杨海林点点头:“我仔细观察了那天的现场,结果在旁边的角落里发现了一只脚印。罪犯应该是为了掩盖证据,所以把现场清理了一下,试图掩盖脚印,但密中有疏,被他漏了一只。我发现这个脚印的鞋纹和普通人的很不一样,应该是统一的制式鞋,而且和你们警察穿的鞋子差不多,但又有一点不同,应该是和狱警的差不多。”
“真的?”徐天将信将疑:“那你为什么这几天都没告诉我?还在吗,快带我去现场看看。”
杨海林摇摇头:“没有了,早就被人破坏了,那天我本来想告诉你的,结果没找到你,后来再去的时候已经被人破坏了。”
徐天不说话了,皱着眉头想了半天:“要是这样的话,那杀小朵的就有可能是个狱警。可四九城关监狱就有三四个呢,一个监狱里也有百十号的狱警,这三四个就是三四百号的狱警呢。”
杨海林说:“听说每个监狱的鞋都不一样,我记得那鞋纹的样式,如果能让我看到鞋子,就能知道到底是哪个监狱的狱警了。”
徐天想都没想就脱口而出:“那就先去京师监狱看看,别的监狱咱不好进,可京师监狱是大哥的地盘,咱肯定能进去。”
杨海林等的就是他这一句。
于是两个人就准备去京师监狱,徐天一抬头,就见前边有两个自家车行的车夫,于是一抬手喊了一声:“祥子!”
祥子两个马上就拉着车跑了过来。
“天少爷,你要去哪儿?我拉你去!”
祥子热情的说着,话没说完就看到了旁边的杨海林,顿时吃惊的说:“大林子,你……”
另一个车夫也是惊得不得了:“大林子你犯了什么事,怎么部队到处在找你?”
徐天还不知道这回事呢,扭脸吃惊的问杨海林怎么回事。
杨海林说:“嗨,还不是得罪了那个柳爷吗。”
徐天越发吃惊了:“柳爷?就是帮我们换钱那个女的?”
杨海林点点头:“没错,就是她。

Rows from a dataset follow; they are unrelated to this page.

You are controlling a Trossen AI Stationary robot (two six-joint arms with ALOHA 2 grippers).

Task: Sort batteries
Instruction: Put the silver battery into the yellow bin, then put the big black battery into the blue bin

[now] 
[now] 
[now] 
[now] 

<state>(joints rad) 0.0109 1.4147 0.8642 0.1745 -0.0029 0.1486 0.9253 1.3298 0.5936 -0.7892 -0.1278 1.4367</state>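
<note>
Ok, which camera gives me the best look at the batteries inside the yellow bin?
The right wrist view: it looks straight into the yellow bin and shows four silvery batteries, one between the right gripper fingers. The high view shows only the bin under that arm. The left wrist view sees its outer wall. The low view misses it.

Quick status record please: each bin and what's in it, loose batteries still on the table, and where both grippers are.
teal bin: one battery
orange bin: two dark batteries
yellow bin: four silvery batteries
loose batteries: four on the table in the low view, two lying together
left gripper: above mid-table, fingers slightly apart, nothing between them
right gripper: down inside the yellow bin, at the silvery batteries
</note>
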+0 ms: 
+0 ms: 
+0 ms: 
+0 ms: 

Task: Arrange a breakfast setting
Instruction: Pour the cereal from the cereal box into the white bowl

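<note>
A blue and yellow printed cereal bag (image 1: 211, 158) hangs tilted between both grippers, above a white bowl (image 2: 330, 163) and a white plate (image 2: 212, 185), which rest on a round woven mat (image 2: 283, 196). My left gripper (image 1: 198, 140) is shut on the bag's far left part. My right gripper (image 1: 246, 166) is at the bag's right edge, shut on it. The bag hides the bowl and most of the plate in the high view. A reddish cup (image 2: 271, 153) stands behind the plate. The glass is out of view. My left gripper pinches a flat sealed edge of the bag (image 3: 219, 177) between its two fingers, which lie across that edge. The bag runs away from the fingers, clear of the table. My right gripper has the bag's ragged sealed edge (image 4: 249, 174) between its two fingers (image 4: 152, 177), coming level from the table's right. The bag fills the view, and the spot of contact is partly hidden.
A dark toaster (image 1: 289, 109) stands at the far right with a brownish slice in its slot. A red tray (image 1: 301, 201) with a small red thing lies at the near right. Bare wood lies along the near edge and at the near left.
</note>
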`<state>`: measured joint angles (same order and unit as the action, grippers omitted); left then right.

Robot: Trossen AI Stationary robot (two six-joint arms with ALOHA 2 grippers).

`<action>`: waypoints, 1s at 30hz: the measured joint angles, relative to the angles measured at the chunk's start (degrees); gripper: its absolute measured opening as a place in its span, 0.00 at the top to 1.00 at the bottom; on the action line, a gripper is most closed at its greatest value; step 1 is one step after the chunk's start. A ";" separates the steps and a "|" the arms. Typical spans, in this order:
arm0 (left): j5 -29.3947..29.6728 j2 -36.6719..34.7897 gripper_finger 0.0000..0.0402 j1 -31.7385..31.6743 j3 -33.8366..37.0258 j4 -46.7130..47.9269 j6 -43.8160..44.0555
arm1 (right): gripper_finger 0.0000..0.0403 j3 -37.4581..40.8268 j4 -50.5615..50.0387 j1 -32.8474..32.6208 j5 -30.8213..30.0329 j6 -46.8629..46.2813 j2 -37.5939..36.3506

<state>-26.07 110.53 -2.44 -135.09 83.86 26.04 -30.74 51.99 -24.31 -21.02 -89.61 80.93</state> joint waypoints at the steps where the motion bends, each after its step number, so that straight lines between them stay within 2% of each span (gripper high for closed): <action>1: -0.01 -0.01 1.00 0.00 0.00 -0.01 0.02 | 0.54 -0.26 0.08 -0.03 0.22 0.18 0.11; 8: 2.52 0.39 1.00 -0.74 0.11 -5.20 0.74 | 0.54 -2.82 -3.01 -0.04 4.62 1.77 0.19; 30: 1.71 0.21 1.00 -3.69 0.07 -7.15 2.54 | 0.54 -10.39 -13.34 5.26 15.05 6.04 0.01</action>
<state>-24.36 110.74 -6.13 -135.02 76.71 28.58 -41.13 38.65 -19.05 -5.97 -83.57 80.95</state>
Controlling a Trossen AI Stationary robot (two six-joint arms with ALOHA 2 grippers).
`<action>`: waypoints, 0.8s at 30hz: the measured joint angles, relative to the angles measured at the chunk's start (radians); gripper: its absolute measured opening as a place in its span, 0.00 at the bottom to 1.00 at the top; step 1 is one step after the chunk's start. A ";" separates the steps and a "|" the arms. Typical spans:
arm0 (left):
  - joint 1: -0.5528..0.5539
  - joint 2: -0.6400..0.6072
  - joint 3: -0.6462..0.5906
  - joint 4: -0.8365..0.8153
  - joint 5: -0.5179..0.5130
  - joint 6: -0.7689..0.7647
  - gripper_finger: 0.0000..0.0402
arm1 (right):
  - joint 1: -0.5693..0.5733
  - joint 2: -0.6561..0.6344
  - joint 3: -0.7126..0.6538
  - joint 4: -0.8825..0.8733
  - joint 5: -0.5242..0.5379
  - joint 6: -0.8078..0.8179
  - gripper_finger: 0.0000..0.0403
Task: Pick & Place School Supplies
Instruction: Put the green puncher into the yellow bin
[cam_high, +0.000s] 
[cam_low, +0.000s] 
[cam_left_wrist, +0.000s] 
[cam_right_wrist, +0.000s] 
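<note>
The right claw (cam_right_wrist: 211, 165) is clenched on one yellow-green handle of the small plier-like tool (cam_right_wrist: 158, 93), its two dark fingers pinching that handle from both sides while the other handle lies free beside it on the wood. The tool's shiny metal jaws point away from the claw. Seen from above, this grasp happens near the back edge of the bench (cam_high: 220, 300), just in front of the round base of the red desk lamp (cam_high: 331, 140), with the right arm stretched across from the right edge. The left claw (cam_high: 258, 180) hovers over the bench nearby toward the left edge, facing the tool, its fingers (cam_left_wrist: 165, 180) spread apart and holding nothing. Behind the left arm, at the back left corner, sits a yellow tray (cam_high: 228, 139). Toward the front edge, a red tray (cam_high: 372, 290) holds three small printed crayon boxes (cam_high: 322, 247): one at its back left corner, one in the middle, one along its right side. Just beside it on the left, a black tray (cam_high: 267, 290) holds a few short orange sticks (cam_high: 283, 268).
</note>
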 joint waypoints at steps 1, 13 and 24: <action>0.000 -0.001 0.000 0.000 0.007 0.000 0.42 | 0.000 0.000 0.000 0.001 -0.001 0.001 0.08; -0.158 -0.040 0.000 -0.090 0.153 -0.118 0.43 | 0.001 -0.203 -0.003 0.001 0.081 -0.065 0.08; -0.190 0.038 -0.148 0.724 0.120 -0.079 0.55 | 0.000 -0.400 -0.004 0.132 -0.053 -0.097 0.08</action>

”
徐天惊讶地说:“怎么回事,你怎么也得罪她了?这女人可不好惹,上次我和大哥二哥就被她让军队抓去关了一晚上才放出来。”
杨海林刚要说话,脸色却突然微微一变,把身子转了过去。
三个人都是一愣,一扭头就看到一辆军车开过来停在了他们面前。
“喂,拉车的,抬头让我们看看!”一个士兵手里拿着一张画像冲他们喊了一声。